» EXERCISE
Copy each line from the listing below where the word "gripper" shows up.

» STORED DATA
Start of Block

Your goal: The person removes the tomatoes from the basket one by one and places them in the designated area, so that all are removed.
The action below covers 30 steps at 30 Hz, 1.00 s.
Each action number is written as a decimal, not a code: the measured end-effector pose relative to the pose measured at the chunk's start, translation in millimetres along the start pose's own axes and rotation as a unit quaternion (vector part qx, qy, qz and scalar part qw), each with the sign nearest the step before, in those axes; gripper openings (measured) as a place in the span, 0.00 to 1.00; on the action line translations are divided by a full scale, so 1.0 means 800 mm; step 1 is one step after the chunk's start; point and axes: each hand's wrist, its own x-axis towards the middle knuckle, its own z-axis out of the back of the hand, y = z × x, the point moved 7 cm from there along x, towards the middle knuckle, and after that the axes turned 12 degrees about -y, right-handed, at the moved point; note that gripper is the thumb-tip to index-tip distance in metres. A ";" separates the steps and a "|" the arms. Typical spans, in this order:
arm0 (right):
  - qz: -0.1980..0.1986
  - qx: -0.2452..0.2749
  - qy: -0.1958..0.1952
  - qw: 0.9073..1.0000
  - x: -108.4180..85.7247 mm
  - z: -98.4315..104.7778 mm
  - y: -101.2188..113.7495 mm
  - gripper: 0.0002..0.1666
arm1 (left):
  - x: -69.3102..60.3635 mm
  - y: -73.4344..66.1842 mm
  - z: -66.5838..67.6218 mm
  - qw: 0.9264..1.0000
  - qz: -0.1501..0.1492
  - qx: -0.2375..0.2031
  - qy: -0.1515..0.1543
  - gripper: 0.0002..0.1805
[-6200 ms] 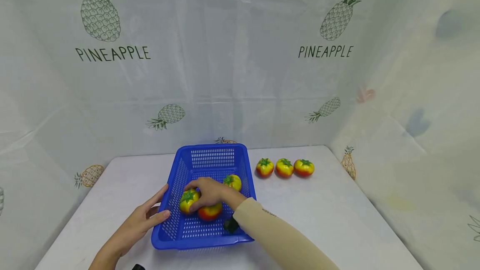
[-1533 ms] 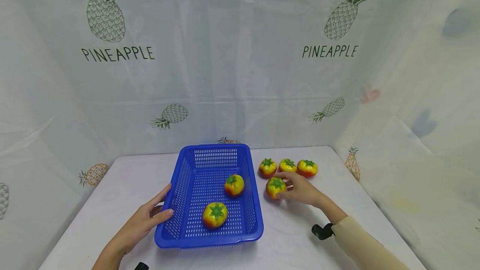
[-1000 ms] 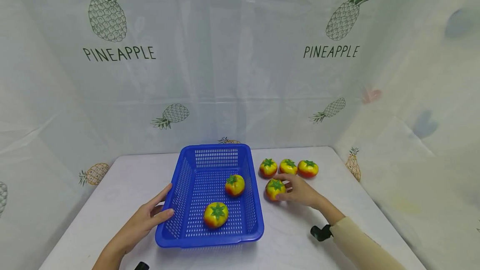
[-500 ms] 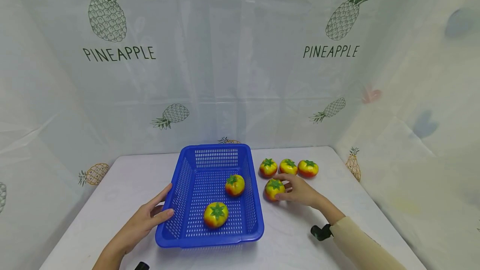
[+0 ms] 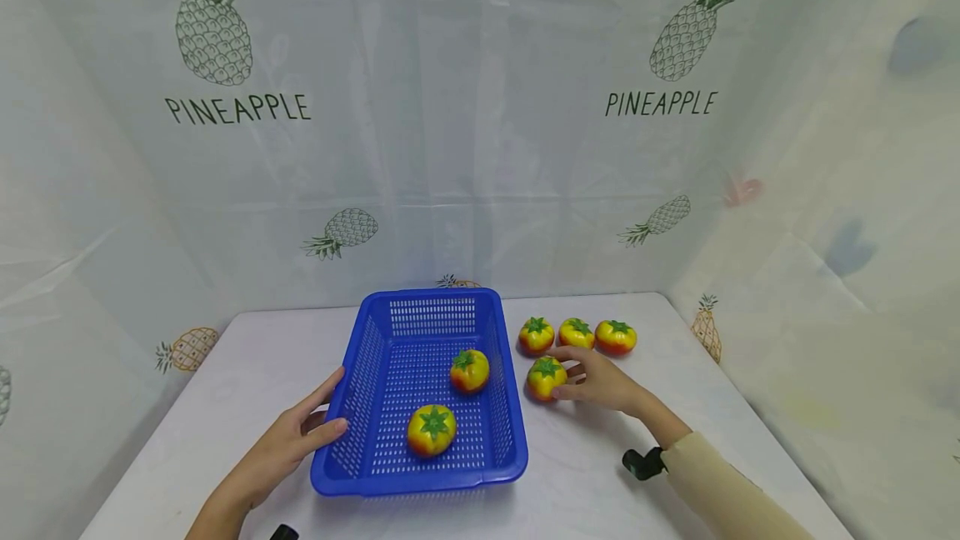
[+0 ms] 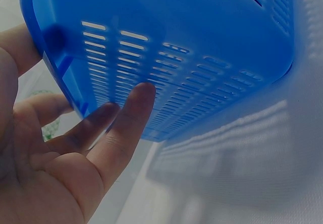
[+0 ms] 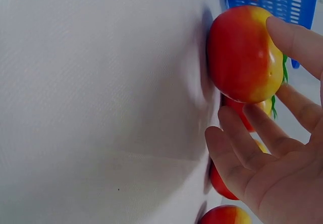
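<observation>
Beside the right wall of a blue perforated plastic basket [image 5: 420, 486], my right hand [image 5: 600, 380] lies around a yellow-and-red tomato [image 5: 547, 378] with a green star-shaped top. It sits on the table. In the right wrist view the thumb [image 7: 295, 40] is at the tomato's edge, while the fingers [image 7: 232, 158] are relaxed and spread, with a gap from it. My left hand [image 5: 281, 444] rests on the basket's left rim; its straight fingers [image 6: 126, 128] lie along the outer wall [image 6: 166, 12]. Two tomatoes, one near [image 5: 432, 430] and one farther [image 5: 469, 371], are inside the basket.
Three more tomatoes stand in a row at the back right: left [image 5: 536, 336], middle [image 5: 577, 335] and right [image 5: 616, 338]. A white cloth [image 5: 592, 473] covers the table. Pineapple-print sheeting [image 5: 480, 148] hangs behind and at the sides.
Six seconds ago my right hand was inside the basket at a tomato. Since then one tomato has come out onto the table; it has lately shifted slightly left. My left hand has stayed at the rim.
</observation>
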 end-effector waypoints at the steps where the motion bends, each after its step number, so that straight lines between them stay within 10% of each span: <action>1: -0.001 -0.002 0.000 1.000 0.000 0.000 -0.001 0.39 | 0.000 0.000 0.000 1.000 0.000 0.000 0.000 0.45; 30: 0.008 -0.024 -0.030 0.999 -0.007 0.034 0.024 0.39 | 0.000 0.004 0.000 1.000 0.006 -0.004 0.003 0.45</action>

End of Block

» ANSWER FOR THIS EXERCISE
Each action number is written as a decimal, not a code: the measured end-effector pose relative to the pose measured at the chunk's start, translation in millimetres along the start pose's own axes and rotation as a unit quaternion (vector part qx, qy, qz and scalar part qw), each with the sign nearest the step before, in those axes; gripper openings (measured) as a place in the span, 0.00 to 1.00; on the action line translations are divided by a full scale, so 1.0 means 800 mm; step 1 is one step after the chunk's start; point and axes: each hand's wrist, its own x-axis towards the middle knuckle, its own z-axis out of the back of the hand, y = z × x, the point moved 7 cm from there along x, towards the middle knuckle, and after that the axes turned 12 degrees about -y, right-handed, at the moved point; note that gripper is the thumb-tip to index-tip distance in metres. A ";" separates the steps and a "|" the arms. Typical spans, in this order:
  - gripper: 0.0002..0.1666
  - gripper: 0.0002..0.1805

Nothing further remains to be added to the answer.